Task objective - Restate the listing below word for word.

══ Data section

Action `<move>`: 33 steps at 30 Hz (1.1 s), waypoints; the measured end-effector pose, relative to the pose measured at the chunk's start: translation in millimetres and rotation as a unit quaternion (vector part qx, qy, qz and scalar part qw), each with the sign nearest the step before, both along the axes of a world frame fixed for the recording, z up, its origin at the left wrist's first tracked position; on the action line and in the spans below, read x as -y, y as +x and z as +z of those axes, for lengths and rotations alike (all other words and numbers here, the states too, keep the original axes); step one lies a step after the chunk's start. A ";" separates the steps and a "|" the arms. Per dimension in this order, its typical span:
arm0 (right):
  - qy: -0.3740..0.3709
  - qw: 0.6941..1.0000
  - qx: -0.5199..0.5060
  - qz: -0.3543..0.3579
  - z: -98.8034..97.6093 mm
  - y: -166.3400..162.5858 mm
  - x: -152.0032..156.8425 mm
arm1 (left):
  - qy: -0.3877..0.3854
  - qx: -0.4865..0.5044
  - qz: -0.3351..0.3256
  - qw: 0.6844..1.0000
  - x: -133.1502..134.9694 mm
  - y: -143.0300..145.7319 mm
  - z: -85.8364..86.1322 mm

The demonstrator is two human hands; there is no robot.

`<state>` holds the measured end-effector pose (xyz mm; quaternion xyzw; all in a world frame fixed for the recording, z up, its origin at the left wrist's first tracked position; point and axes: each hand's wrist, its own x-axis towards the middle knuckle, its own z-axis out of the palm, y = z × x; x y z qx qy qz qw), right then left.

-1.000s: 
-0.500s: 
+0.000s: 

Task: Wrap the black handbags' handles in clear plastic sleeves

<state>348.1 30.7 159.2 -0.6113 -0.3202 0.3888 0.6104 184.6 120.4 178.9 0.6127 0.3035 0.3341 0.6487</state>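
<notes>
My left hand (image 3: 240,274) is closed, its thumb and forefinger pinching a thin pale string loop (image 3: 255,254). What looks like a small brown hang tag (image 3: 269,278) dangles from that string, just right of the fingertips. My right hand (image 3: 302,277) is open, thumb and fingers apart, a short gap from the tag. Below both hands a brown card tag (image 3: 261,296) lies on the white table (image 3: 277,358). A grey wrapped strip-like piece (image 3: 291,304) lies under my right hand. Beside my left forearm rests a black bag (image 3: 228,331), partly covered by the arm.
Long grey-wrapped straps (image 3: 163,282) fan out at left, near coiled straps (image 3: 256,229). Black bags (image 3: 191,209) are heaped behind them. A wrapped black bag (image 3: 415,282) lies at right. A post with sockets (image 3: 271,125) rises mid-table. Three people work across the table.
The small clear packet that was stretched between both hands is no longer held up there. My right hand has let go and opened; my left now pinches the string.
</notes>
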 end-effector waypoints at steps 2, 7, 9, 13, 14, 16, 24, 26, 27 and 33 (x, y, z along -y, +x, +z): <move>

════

Task output -
Action `<move>`: 33 steps at 30 Hz (1.1 s), waypoints; the measured end-effector pose, relative to the pose measured at the chunk's start: translation in millimetres and rotation as a unit quaternion (vector part qx, qy, qz and scalar part qw), each with the sign nearest the step before, both along the axes of a world frame fixed for the recording, z up, its origin at the left wrist's first tracked position; on the action line and in the spans below, read x as -y, y as +x and z as +z of those axes, for lengths and rotations alike (all other words and numbers here, the states too, keep the original axes); step one lies a step after the chunk's start. A ";" separates the steps and a "|" the arms. Per dimension in this order, its typical span:
arm0 (right):
  - qy: -0.3740..0.3709
  - qw: 0.6941..1.0000
  - qx: -0.5199..0.5060
  - qz: -0.3543..0.3579
  - z: -98.8034..97.6093 mm
  - y: -166.3400..162.5858 mm
  - x: -152.0032..156.8425 mm
arm1 (left):
  - qy: -0.3877..0.3854
  - qx: -0.4865..0.5044
  - qz: -0.3351..0.3256
  - qw: 0.6844..1.0000
  - x: -133.1502..134.9694 mm
  - y: -143.0300..145.7319 mm
  - z: -85.8364..86.1322 mm

The demonstrator is two human hands; there is no robot.

`<state>` holds the measured end-effector pose (xyz mm; quaternion xyzw; all in a world frame fixed for the recording, z up, its origin at the left wrist's first tracked position; point and axes: each hand's wrist, its own x-axis towards the middle knuckle, its own z-axis out of the palm, y = z × x; x y z qx qy qz qw), right then left.

-1.000s: 
-0.500s: 
+0.000s: 

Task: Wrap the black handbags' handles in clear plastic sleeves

<state>348.1 30.7 159.2 -0.6113 -0.3202 0.3888 0.6104 184.6 120.4 178.9 0.6127 0.3035 0.3341 0.6487</state>
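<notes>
My left hand (image 3: 240,274) is closed, its thumb and forefinger pinching a thin pale string loop (image 3: 255,254). What looks like a small brown hang tag (image 3: 269,278) dangles from that string, just right of the fingertips. My right hand (image 3: 302,277) is open, thumb and fingers apart, a short gap from the tag. Below both hands a brown card tag (image 3: 261,296) lies on the white table (image 3: 277,358). A grey wrapped strip-like piece (image 3: 291,304) lies under my right hand. Beside my left forearm rests a black bag (image 3: 228,331), partly covered by the arm.
Long grey-wrapped straps (image 3: 163,282) fan out at left, near coiled straps (image 3: 256,229). Black bags (image 3: 191,209) are heaped behind them. A wrapped black bag (image 3: 415,282) lies at right. A post with sockets (image 3: 271,125) rises mid-table. Three people work across the table.
The small clear packet that was stretched between both hands is no longer held up there. My right hand has let go and opened; my left now pinches the string.
</notes>
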 end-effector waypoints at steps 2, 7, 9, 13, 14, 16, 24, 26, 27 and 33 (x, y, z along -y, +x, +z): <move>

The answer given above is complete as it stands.